> **Task requirements**: Exactly as written, output each of the lines below, with no images.

■ ■ ■ ■ ■

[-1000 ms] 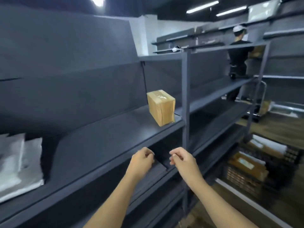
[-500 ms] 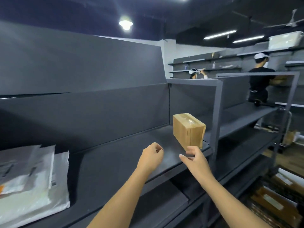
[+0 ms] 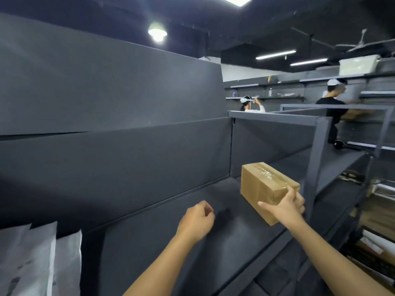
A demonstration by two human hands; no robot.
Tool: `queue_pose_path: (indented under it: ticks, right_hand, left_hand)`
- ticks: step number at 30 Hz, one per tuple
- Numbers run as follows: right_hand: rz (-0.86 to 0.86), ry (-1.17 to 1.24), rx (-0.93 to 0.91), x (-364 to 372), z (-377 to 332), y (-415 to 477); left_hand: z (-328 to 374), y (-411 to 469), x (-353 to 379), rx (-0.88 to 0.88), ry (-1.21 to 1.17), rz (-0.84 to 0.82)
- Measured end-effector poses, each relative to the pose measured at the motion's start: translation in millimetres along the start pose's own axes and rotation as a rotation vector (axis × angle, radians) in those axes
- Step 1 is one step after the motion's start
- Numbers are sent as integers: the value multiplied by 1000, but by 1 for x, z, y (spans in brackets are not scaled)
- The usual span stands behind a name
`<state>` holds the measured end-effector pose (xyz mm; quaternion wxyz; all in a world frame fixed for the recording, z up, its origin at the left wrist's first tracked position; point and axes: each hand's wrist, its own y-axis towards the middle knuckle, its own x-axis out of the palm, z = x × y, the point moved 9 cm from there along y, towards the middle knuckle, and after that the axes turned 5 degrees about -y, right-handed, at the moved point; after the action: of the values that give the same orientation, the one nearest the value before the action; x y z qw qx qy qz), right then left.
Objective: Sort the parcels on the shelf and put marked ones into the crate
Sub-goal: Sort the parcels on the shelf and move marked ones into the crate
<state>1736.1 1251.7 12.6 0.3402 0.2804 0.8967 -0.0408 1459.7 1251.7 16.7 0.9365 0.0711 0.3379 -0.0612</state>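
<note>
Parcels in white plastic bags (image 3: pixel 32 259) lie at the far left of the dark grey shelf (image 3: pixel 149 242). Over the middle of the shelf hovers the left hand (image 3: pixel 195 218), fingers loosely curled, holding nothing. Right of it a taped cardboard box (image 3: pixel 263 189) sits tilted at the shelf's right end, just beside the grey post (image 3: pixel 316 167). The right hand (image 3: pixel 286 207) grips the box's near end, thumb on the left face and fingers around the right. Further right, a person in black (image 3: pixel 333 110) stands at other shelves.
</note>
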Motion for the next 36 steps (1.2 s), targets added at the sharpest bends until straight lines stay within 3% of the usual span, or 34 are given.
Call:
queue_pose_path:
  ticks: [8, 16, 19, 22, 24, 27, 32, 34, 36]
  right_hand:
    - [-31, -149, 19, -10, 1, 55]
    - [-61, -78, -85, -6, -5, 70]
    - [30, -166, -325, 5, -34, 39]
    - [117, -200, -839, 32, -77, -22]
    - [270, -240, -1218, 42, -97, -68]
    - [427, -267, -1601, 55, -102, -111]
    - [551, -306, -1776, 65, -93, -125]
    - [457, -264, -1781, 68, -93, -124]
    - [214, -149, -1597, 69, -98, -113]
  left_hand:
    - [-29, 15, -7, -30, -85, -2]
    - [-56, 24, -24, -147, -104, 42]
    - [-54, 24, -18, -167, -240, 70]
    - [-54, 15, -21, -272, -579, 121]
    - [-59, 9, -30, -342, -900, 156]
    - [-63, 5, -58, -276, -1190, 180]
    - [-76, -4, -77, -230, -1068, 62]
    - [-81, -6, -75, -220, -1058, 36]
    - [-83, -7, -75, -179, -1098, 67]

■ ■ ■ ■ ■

> **Response below**:
[-1000 ms] 
[-500 ms] 
[+0 ms] 
A demonstration by two human hands; no robot.
Tool: `queue_pose_path: (indented under it: ticks, right_hand, left_hand)`
- ticks: step number at 30 Hz, one per tuple
- Numbers run as follows: right_hand: rz (-0.86 to 0.86), ry (-1.17 to 1.24), rx (-0.93 to 0.91), x (-364 to 372), z (-377 to 332), y (-415 to 477); left_hand: z (-328 to 374), y (-411 to 469), x (-353 to 379), rx (-0.88 to 0.88), ry (-1.21 to 1.17), rz (-0.84 to 0.82)
- Measured end-effector poses, each relative to the pose measured at the motion's start: translation in millimetres along the start pose's own axes and rotation as a rotation vector (axis × angle, radians) in those axes
- Step 1 is one step after the motion's start
- Numbers are sent as integers: the value multiplied by 1000, but by 1 for x, z, y (spans in brackets are not scaled)
- The usual span stands behind a name
`<state>` holds the measured end-effector pose (xyz mm; quaternion wxyz; all in a world frame fixed for the recording, z up, its origin at the left wrist's first tracked position; point and axes: each hand's wrist, its own y-axis towards the middle knuckle, its own x-axis out of the palm, z = x × y, the point moved 9 cm from there along y, towards the middle knuckle, and after that the axes turned 5 degrees about -y, right-handed, at the moved point; after the action: of the values that give the same orientation, the one nearest the value before the action; x y z qw qx qy qz), right then left.
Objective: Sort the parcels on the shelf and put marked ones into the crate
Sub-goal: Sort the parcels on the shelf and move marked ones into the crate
<state>1736.1 1251.7 12.6 0.3402 0.2804 0.8967 -0.0408 1459.7 1251.7 16.7 0.9365 0.0711 0.3379 -0.0612</state>
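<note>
Parcels in white plastic bags (image 3: pixel 32 259) lie at the far left of the dark grey shelf (image 3: pixel 149 242). Over the middle of the shelf hovers the left hand (image 3: pixel 195 218), fingers loosely curled, holding nothing. Right of it a taped cardboard box (image 3: pixel 263 189) sits tilted at the shelf's right end, just beside the grey post (image 3: pixel 316 167). The right hand (image 3: pixel 286 207) grips the box's near end, thumb on the left face and fingers around the right. Further right, a person in black (image 3: pixel 333 110) stands at other shelves.
</note>
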Motion for the next 36 steps (1.2 s), targets added at the sharpest bends until straight lines stay within 3% of the usual span, or 34 are given.
Call:
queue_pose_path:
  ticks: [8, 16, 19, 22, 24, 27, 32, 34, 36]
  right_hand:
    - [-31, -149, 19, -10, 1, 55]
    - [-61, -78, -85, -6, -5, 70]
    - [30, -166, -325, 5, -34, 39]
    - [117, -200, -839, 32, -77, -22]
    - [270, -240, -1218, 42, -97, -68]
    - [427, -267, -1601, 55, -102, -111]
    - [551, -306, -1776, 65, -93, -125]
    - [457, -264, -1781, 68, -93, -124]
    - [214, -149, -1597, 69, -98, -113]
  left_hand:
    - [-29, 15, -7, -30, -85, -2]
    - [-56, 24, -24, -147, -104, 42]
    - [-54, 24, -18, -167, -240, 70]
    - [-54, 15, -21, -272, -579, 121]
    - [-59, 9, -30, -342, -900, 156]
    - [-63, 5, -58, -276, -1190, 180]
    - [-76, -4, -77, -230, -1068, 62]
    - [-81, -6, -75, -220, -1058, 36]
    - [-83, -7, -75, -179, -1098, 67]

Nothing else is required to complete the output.